• [Problem details] Please restate, word for word, the lines below that begin at the one with "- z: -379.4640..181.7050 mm" and end at the one with "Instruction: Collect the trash". Leave out all other lines.

Records contained in a dataset:
⟨
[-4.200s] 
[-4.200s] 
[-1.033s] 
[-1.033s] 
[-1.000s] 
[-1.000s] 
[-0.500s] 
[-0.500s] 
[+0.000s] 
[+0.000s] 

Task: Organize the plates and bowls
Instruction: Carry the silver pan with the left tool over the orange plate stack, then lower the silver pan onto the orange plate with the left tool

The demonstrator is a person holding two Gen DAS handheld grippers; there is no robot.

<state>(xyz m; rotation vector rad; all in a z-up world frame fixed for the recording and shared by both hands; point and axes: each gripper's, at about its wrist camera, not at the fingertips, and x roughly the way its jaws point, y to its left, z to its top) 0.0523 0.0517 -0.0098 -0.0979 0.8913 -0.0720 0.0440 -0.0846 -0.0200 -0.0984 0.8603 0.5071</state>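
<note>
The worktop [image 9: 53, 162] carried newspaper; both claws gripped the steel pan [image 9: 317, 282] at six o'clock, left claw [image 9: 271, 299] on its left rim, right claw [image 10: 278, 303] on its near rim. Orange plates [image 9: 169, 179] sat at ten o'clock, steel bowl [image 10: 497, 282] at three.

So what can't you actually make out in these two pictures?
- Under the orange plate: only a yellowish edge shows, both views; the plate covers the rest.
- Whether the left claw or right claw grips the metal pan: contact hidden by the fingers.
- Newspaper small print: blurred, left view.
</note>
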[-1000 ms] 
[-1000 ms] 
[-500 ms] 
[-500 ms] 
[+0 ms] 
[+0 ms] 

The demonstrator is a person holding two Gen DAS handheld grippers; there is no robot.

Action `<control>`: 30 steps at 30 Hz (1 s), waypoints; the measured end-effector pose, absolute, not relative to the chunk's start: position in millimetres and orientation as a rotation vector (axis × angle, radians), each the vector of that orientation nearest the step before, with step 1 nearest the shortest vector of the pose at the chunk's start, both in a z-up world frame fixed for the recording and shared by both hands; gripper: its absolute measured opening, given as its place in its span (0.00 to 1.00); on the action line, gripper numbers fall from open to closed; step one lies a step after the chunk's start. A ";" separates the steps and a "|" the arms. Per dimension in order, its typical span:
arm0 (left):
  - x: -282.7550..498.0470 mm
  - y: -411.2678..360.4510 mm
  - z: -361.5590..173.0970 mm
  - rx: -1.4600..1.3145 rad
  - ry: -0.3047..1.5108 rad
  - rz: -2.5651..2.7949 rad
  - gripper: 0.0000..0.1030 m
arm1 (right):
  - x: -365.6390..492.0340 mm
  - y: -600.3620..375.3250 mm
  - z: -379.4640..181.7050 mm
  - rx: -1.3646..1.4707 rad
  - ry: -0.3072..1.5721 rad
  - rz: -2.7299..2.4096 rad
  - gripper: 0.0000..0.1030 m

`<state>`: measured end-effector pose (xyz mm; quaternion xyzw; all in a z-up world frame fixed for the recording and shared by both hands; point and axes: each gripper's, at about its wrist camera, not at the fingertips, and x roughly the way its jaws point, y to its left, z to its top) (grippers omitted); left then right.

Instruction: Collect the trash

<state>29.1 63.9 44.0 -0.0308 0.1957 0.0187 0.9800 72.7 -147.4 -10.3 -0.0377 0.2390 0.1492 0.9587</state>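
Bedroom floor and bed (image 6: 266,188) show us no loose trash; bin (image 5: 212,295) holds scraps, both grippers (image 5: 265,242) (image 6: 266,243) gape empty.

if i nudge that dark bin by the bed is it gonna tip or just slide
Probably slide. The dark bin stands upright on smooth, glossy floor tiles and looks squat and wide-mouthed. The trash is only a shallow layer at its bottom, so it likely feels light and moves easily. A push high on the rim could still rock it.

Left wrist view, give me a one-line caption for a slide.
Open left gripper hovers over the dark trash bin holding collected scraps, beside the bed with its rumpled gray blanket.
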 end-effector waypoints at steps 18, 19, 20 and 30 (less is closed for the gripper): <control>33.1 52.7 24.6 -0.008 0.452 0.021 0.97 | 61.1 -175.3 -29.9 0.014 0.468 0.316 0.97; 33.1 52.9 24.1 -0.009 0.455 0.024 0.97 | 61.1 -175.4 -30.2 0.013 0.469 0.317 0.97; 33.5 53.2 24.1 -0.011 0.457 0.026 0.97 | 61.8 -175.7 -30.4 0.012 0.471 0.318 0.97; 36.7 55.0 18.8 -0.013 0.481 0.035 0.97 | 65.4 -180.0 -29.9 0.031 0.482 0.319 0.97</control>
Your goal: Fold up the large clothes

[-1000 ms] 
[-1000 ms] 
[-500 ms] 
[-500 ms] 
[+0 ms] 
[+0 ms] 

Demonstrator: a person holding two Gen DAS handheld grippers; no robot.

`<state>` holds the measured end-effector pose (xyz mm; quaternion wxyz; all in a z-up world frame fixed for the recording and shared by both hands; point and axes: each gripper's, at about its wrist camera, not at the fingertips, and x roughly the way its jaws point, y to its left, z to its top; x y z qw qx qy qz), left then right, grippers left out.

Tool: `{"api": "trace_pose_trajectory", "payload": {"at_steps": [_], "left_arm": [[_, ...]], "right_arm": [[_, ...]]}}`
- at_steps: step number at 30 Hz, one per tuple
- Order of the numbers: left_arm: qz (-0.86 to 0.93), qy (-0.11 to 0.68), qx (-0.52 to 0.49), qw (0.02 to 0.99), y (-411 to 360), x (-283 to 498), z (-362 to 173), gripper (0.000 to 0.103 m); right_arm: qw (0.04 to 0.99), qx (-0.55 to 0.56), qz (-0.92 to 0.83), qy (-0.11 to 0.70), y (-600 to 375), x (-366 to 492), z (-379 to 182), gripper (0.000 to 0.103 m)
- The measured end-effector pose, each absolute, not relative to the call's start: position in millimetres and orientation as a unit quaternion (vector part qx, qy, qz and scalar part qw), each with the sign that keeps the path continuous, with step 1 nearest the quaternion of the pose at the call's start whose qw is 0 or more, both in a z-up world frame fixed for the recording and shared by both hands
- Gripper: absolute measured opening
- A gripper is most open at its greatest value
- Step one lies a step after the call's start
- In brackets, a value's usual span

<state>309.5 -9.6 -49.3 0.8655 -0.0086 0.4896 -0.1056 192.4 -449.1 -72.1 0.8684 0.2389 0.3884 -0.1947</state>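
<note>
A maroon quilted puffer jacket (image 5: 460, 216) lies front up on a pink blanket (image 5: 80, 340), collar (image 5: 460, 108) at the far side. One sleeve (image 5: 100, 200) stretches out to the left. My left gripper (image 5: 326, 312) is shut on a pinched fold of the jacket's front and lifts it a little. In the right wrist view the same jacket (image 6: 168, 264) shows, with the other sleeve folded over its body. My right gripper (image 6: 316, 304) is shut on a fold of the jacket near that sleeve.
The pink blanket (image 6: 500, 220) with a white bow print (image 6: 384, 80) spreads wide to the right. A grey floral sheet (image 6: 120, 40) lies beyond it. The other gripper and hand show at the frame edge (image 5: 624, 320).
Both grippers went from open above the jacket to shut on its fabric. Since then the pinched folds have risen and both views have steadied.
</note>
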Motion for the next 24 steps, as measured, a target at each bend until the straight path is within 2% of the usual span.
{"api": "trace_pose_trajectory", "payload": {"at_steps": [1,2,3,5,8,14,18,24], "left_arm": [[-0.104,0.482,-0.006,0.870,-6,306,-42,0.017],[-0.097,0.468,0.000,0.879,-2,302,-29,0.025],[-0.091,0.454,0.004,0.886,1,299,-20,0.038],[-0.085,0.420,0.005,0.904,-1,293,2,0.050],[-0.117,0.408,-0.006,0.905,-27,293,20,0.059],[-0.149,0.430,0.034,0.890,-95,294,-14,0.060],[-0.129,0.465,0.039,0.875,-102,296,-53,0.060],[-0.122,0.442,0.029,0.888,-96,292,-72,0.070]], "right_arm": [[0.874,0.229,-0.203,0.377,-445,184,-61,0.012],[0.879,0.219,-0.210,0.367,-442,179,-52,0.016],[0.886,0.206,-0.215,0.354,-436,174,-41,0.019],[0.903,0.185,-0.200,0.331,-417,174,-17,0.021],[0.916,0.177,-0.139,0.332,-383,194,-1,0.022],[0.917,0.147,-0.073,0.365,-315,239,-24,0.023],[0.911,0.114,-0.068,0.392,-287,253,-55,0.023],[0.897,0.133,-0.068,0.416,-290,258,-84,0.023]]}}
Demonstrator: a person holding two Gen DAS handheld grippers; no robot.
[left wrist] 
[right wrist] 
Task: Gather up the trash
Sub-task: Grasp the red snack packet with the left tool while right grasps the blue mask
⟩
• [Solution to the exercise]
  - z: -379.4640..181.7050 mm
  - rx: -1.3646..1.4707 rad
  - ry: -0.3072..1.5721 rad
  - rz: -2.7299..2.4096 rad
  - gripper: 0.0000..0.1030 m

`<state>`: measured end-effector pose (xyz mm; quaternion xyzw; all in a z-up world frame fixed for the recording and shared by both hands; point and axes: each gripper's, at about its wrist camera, not at the fingertips, and x roughly the way its jaws point, y to its left, z to its top) (grippers omitted); left then right.

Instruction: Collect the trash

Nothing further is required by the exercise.